Regalia has evolved, just like us

By Tulalip News intern and Heritage student Lilly Jefferson

My name is Lilly Jefferson, I am the syeceb intern. Unfortunately, the school year is almost over, which means my internship will soon end. So, let’s go out with a bang! Here is my final article for the 2023-2024 school year. To date, I have written about myself, the ‘Free Palestine’ movement, and connections between Tulalip and Hawaii. Now, I’d like to cover a heavier topic.

Over the last few weeks, there have been individuals and even some families in our Tulalip community that have been policing each other about where and when we can or can’t wear regalia. These cultural gatekeepers are forgetting that regalia can mean anything to any one of us. 

There’s not one definition for what regalia means. It can mean whatever you want it to mean. It can look however you dream it to be. It can be however your spirit chooses to express itself. Regalia can be Salmon Ceremony style, smokehouse style, or powwow style. It can be a ribbon skirt and paddle vests. It can be cedar hats and cedar skirts, or wool skirts and wool vests. It can even be as simple as moccasins and a beaded medallion. Then there are all kinds of regalia that can be made from animal skins, furs, and feathers.

I think a lot of this recent conflict is because we are still in trauma from Tulalip Indian Boarding School. The reason I say this is because we are still fighting each other instead of helping each other. There’s still so much shame and hatred and blame being passed down through generations. Our people never came from that. Our people valued self-regulation, were loving, and caring, and were just for the people. All this other stuff came from the trauma directly rooted in the boarding schools. 

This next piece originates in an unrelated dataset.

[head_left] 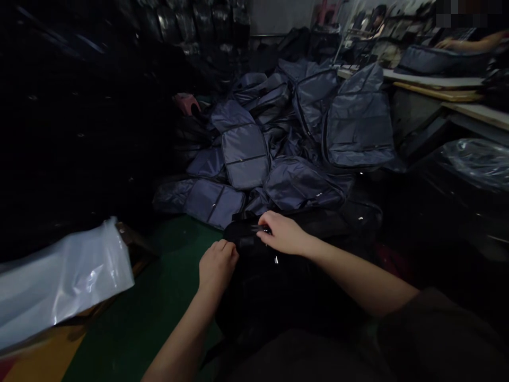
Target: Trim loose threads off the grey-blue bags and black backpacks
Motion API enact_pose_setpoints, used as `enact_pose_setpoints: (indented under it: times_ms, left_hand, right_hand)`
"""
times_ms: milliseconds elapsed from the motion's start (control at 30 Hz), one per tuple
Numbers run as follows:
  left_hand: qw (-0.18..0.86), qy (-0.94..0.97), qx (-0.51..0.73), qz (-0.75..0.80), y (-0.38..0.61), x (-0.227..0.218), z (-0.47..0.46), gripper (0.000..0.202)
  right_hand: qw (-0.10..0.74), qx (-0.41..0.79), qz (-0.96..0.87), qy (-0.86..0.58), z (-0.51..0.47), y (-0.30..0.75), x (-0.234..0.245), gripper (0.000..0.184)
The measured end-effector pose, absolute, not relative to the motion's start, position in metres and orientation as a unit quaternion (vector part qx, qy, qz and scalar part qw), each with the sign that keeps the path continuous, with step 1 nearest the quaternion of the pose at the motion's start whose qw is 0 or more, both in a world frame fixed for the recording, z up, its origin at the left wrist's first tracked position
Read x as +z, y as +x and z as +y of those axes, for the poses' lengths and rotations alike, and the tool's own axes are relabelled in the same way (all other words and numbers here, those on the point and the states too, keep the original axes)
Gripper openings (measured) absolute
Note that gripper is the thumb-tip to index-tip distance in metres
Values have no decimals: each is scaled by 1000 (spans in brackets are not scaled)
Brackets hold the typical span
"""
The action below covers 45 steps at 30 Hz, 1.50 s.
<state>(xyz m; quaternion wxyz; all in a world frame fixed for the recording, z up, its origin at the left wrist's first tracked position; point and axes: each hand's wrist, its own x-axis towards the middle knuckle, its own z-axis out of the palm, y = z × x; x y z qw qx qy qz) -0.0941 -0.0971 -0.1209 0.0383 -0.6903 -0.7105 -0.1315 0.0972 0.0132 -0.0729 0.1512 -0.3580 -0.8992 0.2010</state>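
Note:
A black bag [270,286] lies in front of my body, its outline mostly lost in the dark. My left hand [218,262] is closed on the bag's left edge. Above the top of the bag, my right hand [280,232] pinches a small dark piece with a shiny glint, perhaps a zipper pull; the fingers partly hide it. A bright metal tab [276,260] hangs just below that hand. Beyond both hands lies a heap of dark blue-grey bags [246,154], several with zippers showing.
Clear plastic sheeting [71,281] covers something at the left. Dark wrapped stacks [79,132] rise behind it. A worktable [441,81] stands at the upper right, where a co-worker's arm [473,45] rests on a bag. More plastic [481,162] lies below. Green floor [159,297] shows at left.

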Motion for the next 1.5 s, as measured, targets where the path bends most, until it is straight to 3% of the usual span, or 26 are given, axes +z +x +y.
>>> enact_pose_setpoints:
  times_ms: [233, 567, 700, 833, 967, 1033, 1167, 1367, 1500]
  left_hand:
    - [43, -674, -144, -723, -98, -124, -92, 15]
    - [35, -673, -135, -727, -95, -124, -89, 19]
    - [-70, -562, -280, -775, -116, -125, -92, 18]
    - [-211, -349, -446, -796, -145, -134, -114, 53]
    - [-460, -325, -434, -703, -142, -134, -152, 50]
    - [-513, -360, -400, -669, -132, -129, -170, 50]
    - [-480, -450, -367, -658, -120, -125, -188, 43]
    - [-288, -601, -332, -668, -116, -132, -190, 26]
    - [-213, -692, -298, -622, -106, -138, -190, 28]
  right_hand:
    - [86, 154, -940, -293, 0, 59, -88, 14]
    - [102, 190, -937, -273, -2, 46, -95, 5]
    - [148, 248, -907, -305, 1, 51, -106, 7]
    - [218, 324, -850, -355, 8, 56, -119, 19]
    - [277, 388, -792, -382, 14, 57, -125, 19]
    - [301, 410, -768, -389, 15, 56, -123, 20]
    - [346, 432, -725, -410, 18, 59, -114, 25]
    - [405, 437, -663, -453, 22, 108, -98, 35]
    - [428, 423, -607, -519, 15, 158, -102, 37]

Healing is important because when we sit in our bad feelings for too long it can start to take over our lives. It can turn into depression, bipolar-like behaviors, and addiction, and it can take us into a really bad place. Now, just because it can turn into that doesn’t mean we shouldn’t feel emotion. During boarding school times, the kids who would cry or show emotion got beat and thrown into jail. Our elders were those kids. 

The definition of trauma is when we experience very stressful, frightening, or distressing events that are difficult to cope with or out of our control. Our elders were shown that emotion and being themselves wasn’t okay. They were not allowed to wear regalia, speak their language, nor practice their traditions. It was like everything they ever knew was not okay anymore, and they were alone in it too. They didn’t have their aunties or uncles or moms and dads there for them. They had to go through traumatic events on the daily all alone. 

I come from a long history of powerful women. My mom is Shawnee Sheldon. My Aunties are Theresa Sheldon and Courtney Sheldon. My grandmother is Toni Sheldon, the first woman paddler on Tulalip’s canoe crew. They are very strong women and I am very fortunate to have had these supporters showing and teaching me what regalia means to me. They taught me not to be scared to wear my regalia. They showed me not to be scared to sing and dance and speak my language. 

Every aspect of me is because of them. I wear my regalia to feel strength and protection, I wear it to show who I am and where I come from. I wear it as a representation. I wear it to express myself. I wear it to honor my family, spirit, and ancestors.

I’m just a 16-year-old who is passionate and has a voice that speaks loudly. If I said anything you didn’t like or agree with, then I hope you at least heard me because we all deserve to be seen, heard, loved and respected. I hope I inspire Native youth to have a voice and an opinion in more things related to this. I want to let you know that you are powerful and I hear you. Keep going and don’t be scared to learn new things, take healthy risks, and have fun.

But most importantly, always be proud of who you are and where you come from. Don’t be afraid to represent your family proudly. I’m not afraid to be myself and I never will be.